Volume III, Issue 1, Page 15

"I started feeling under the weather and thought that I had a cold or something," Beckman said. "It went on and it gradually got worse and worse. And in May 2004, I got diagnosed with non-Hodgkins lymphoma, which is cancer. It's pretty serious.  By the time they  diagnosed me, it had spread to a Stage 3B, which is right up there.

"The nice thing is I had a passion. I had the drag racing to keep me going," he said, adding that the sport was in addition, of course, to the support he received from his then-fiancee and now wife, Jenna, and from his friends. "Throughout all the chemotherapy, I was lucky. I missed only two drag races and only two days teaching at Frank Hawley's School. So two of my biggest loves kept me in the game. Thank God everything worked out for the better."

Curiously, Beckman said, "I don't think I'm a better person because I had cancer. I actually liked me better before. I'm only about 85 percent back. But I'm a more aware person, more enlightened. I'm actually a more useful tool now.
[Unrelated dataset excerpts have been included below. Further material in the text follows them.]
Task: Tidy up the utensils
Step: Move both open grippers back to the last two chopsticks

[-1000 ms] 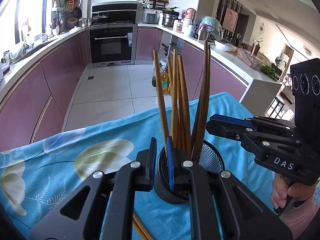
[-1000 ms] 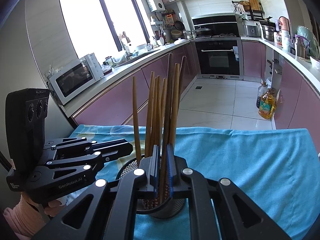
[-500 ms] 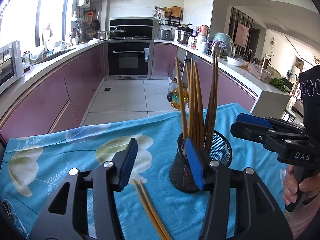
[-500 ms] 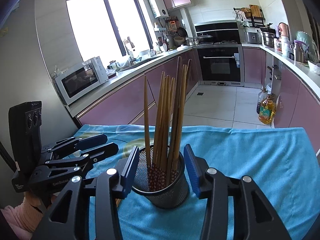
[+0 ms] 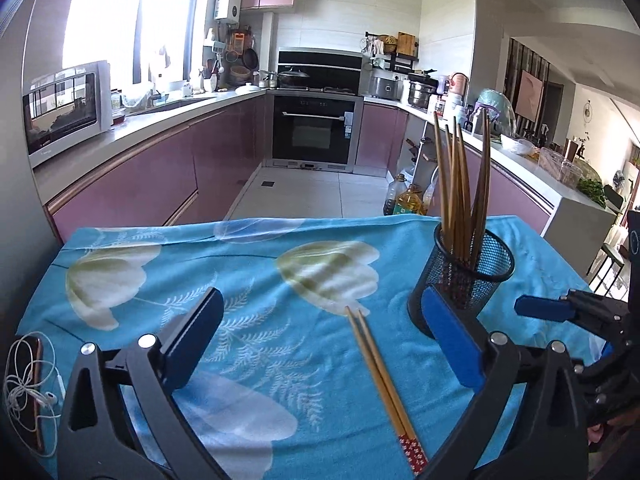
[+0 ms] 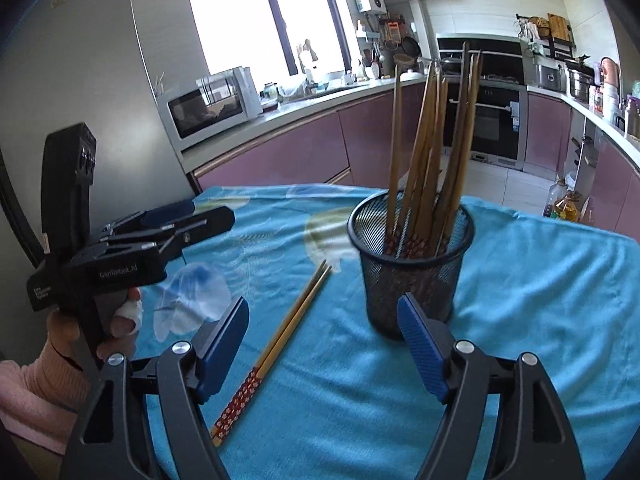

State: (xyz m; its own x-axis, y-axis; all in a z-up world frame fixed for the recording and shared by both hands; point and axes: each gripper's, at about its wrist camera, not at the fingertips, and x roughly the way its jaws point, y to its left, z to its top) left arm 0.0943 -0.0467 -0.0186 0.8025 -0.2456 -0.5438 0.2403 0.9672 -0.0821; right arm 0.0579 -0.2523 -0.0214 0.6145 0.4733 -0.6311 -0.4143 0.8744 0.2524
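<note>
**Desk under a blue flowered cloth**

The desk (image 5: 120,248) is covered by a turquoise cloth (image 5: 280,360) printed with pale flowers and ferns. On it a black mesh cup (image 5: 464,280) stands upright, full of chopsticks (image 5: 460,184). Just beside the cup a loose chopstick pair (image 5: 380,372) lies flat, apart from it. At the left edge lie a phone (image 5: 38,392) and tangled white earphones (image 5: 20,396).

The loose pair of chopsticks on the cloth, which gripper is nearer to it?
Left, narrowly. The left gripper straddles the chopstick pair; the right gripper has it by its left finger.
</note>
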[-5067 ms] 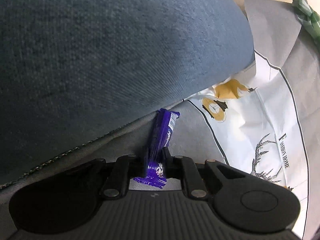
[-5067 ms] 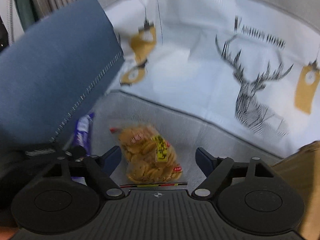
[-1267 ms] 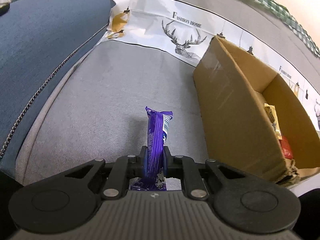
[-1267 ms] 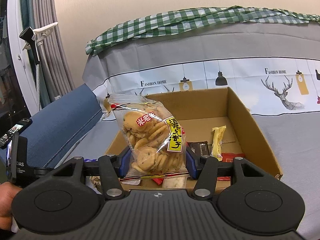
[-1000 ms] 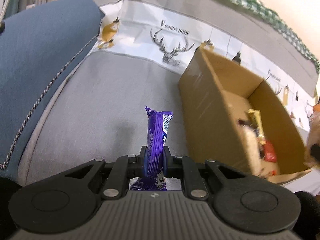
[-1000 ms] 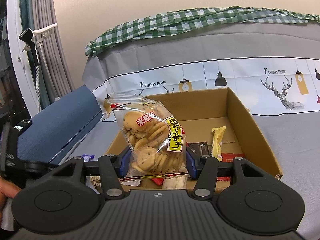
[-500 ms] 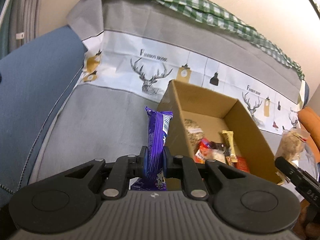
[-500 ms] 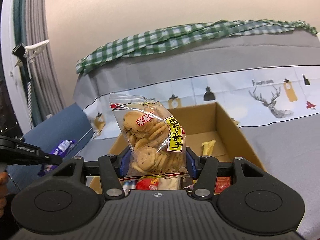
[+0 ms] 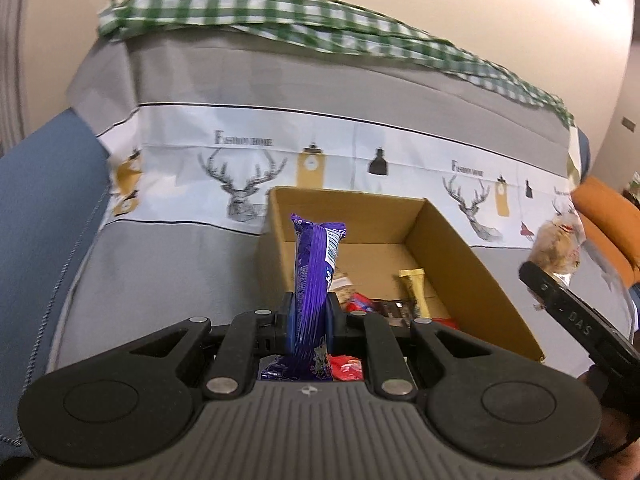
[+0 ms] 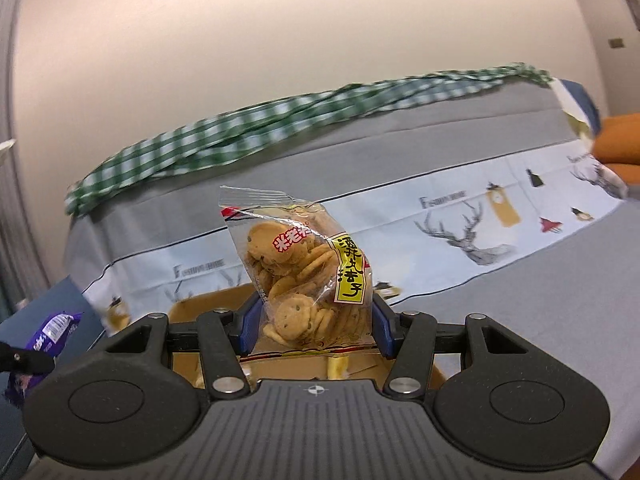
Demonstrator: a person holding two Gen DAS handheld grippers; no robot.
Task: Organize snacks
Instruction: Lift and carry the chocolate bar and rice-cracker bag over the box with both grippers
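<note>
My left gripper (image 9: 310, 308) is shut on a purple snack bar (image 9: 314, 268) that stands upright between its fingers, over the near edge of an open cardboard box (image 9: 460, 248). Inside the box lie a yellow bar (image 9: 416, 288), a dark bar and red packets. My right gripper (image 10: 314, 326) is shut on a clear bag of biscuits (image 10: 308, 276) with a yellow label, held above the same box (image 10: 208, 300). The bag and right gripper also show at the right of the left wrist view (image 9: 558, 244). The purple bar shows at the far left of the right wrist view (image 10: 50, 334).
The box sits on a grey sofa seat (image 9: 160, 264). A deer-print cover (image 9: 240, 176) and a green checked cloth (image 9: 280, 16) lie over the backrest. A blue cushion (image 9: 40, 200) is at the left, an orange cushion (image 9: 608, 216) at the right.
Both grippers have tilted up and moved closer over the box with their snacks. The left gripper has swung right, from beside the box to its near edge.
</note>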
I have credibility because I have lived through some of those things."

He said he is glad to be able to share with others that their fears are normal and their feelings aren’t weird -- and that they aren't alone in their problems.

"I've always been a believer in you reap what you sow," Beckman said. "So when I got cancer, I felt shame and guilt, like I must have done something bad to get cancer." He said he realized that isn't the case -- "Bad things happent o good people and vice versa" -- and that thousands battle the disease every day. He said he wants to let folks know that no matter what they're facing, "you don’t feel like you're an island."

He said he doesn't sugar-coat situations, though. He said he tells people that bad situations don't go away automatically. He said that during his cancer treatments, he sometimes would go to bed with a cross around his neck because he honestly didn't think his chances of waking up in the morning were better than 50-50.

But he said he always is happy to pass along the fun memories he had of finding his passion as young boy.

Beckman said he can remember vividly being seven years old, charging toward the race track when his uncle would take him and brother Ted to fabled "Orange County." It was a dragstrip that symbolized Southern California's cradle of hot rodding but fell victim to urbanization. However, when Beckman grew up and at age 38 first sat in team owner Dexter Tuttle's 7,000-horsepower car, the memories were as powerful as his engine. It was if he revived Orange County's iconic ribbons of asphalt.

"I still can remember the smell . . . the ground and how it shook you . . .  I even remember what the nachos tasted like! It woke something in me," Beckman said, evidence of nitro and nostalgia intoxication.

"As soon as we'd get to the track, I jump out of the car and start running," Beckman said, laughing decades later at the sight of his flustered uncle trying rather unsuccessfully to corral young him or harness his enthusiasm until the car shut off.

"I drove 12 races in the Top Fuel class that year, 2005, and I still run toward the grandstands when the dragster run!" he said.

And that is exactly the kind of enthusiasm he encouraged those youngsters at the Santa Monica YMCA to develop.